За прошедший месяц он опустился. Из дому не выходил, не отвечал на телефонные звонки. Жрал одну картошку, иногда в немытой кастрюле, которых вместе с грязными тарелками скопились на кухне горы, варил крупу, и запивал ее водой горячей из-под крана (чай кончился давно). Не мылся, даже не утруждался умываться – так, иной раз походя плеснет горсть воды на воспаленное лицо, да оботрет попавшей в руку тряпкой. Одежду не снимал он, и она уже вполне отчетливо воняла – в общем, ужас.
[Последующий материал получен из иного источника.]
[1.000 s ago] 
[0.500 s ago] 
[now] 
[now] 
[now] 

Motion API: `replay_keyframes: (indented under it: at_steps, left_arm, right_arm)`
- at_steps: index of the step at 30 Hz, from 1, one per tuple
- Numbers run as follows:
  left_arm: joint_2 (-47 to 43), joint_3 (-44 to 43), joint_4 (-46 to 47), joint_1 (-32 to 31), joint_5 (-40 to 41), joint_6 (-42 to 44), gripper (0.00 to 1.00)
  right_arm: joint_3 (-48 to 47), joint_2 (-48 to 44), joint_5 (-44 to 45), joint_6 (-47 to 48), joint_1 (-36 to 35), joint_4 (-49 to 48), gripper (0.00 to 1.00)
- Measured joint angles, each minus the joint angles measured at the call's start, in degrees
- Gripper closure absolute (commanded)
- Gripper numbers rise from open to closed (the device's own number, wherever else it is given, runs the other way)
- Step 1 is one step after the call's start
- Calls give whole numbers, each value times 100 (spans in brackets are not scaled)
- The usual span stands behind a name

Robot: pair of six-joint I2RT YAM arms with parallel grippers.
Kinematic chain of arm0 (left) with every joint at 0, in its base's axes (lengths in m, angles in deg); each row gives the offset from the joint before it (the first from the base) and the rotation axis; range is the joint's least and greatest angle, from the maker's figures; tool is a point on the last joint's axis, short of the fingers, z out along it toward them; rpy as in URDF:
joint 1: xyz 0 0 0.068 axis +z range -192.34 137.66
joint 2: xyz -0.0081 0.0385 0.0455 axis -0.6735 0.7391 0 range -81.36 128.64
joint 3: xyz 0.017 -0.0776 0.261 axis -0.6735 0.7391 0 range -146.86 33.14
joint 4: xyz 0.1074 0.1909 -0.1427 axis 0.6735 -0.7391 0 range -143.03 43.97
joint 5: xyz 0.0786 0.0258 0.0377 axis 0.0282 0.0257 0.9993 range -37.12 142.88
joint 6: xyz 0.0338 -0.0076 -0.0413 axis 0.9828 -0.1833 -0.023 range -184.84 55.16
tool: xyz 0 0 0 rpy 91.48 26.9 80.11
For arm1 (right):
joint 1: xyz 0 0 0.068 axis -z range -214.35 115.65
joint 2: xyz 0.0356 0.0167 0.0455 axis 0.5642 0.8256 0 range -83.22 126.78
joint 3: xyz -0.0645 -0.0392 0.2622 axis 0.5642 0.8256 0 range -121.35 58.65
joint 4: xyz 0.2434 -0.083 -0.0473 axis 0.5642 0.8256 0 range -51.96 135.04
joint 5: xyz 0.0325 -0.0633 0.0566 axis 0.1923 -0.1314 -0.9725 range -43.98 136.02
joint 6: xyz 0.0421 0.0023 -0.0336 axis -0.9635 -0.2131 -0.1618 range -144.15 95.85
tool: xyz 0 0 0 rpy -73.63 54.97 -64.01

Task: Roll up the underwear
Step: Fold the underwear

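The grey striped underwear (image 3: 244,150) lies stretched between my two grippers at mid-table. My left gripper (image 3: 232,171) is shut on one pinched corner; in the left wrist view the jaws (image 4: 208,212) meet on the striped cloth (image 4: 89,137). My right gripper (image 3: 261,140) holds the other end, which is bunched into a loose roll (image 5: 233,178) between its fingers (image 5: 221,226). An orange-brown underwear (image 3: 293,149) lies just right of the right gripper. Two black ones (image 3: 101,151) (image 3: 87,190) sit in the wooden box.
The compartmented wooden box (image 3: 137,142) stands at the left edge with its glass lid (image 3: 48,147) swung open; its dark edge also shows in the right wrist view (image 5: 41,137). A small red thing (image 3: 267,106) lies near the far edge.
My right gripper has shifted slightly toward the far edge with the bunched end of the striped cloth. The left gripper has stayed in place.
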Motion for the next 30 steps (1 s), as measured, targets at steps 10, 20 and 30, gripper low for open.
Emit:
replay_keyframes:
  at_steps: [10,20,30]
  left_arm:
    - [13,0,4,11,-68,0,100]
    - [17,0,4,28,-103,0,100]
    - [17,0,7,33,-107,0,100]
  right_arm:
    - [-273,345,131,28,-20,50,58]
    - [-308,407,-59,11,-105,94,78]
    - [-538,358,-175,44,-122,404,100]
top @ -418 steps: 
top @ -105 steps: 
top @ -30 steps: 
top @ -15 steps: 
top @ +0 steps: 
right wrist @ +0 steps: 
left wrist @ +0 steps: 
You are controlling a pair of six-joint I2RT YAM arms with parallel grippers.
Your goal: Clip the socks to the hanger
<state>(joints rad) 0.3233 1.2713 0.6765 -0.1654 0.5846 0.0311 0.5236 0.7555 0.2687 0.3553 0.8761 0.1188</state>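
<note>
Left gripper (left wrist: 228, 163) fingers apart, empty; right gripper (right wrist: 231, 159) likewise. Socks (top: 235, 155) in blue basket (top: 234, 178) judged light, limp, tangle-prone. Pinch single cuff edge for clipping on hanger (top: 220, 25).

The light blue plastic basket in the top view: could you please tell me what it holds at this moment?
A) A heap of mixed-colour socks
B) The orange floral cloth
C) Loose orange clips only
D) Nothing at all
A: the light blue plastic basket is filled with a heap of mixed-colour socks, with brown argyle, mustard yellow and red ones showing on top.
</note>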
Отчасти его спасала книга, в которую ныряя с головой, как в омут, он забывал все, даже смерть. Много лет писал ее он, вначале в виде разрозненных заметок, дневников, записок на клочках бумаги, на случайных обрывках из растрепанных блокнотов. Выписки из книг – порою на салфетках, на обертках. А то и выдранные из самих книг страницы. Ссылки, карточки – и стопы картонных перфокарт, на которых удобно размещалась картотека. Затем пошли статьи: черновики, наброски, варианты – и, наконец, газетные страницы. Постепенно собрался архив, заняв бумагой папок целый шкаф. Так оформлялся замысел в мученьях: планы, перемены… Разрозненные рукописи части хранили папки в своих картонных недрах – всю его жизнь за последних десять лет. Пыль время собрало на них годами. Пыль времени, пав на слова, засыпав мысли строк, впитала воду жизни, от которой, омытая, вдруг оживала память. В эту книгу, год за годом, собрал он свою жизнь в церкви, весь свой духовный и священнический опыт, и на каждое слово память отзывалась, оживая с ним связанным воспоминанием. Тогда он грезил наяву. Тогда ему казалось, что за его спиной, за кругом света настольной лампы течет по прежнему привычная жизнь его семьи: шурша за стенкой чем-то, возится на кухне, или готовится к врачебной смене, пролистывая «истории болезней» жена, а дочка вот-вот прибежит в одной ночной рубашке забраться на колени и целоваться без конца, прощаясь на ночь. В ее раннем детстве, бывало, уезжая далёко на приход, он оставлял одних их порой недели на две. Она тайком, скучая по нему, в постель с собой тащила его тапки, с которыми спала потом в обнимку – а днем их нянчила, и на руках качала. Когда ее, бывало, спросят: «Кто твой папа?», – она, трехлетняя, всем отвечала: «Дякон», – «А что он делает?», – «Он всех целует», – в виду имея их поцелуи с папой на прощание.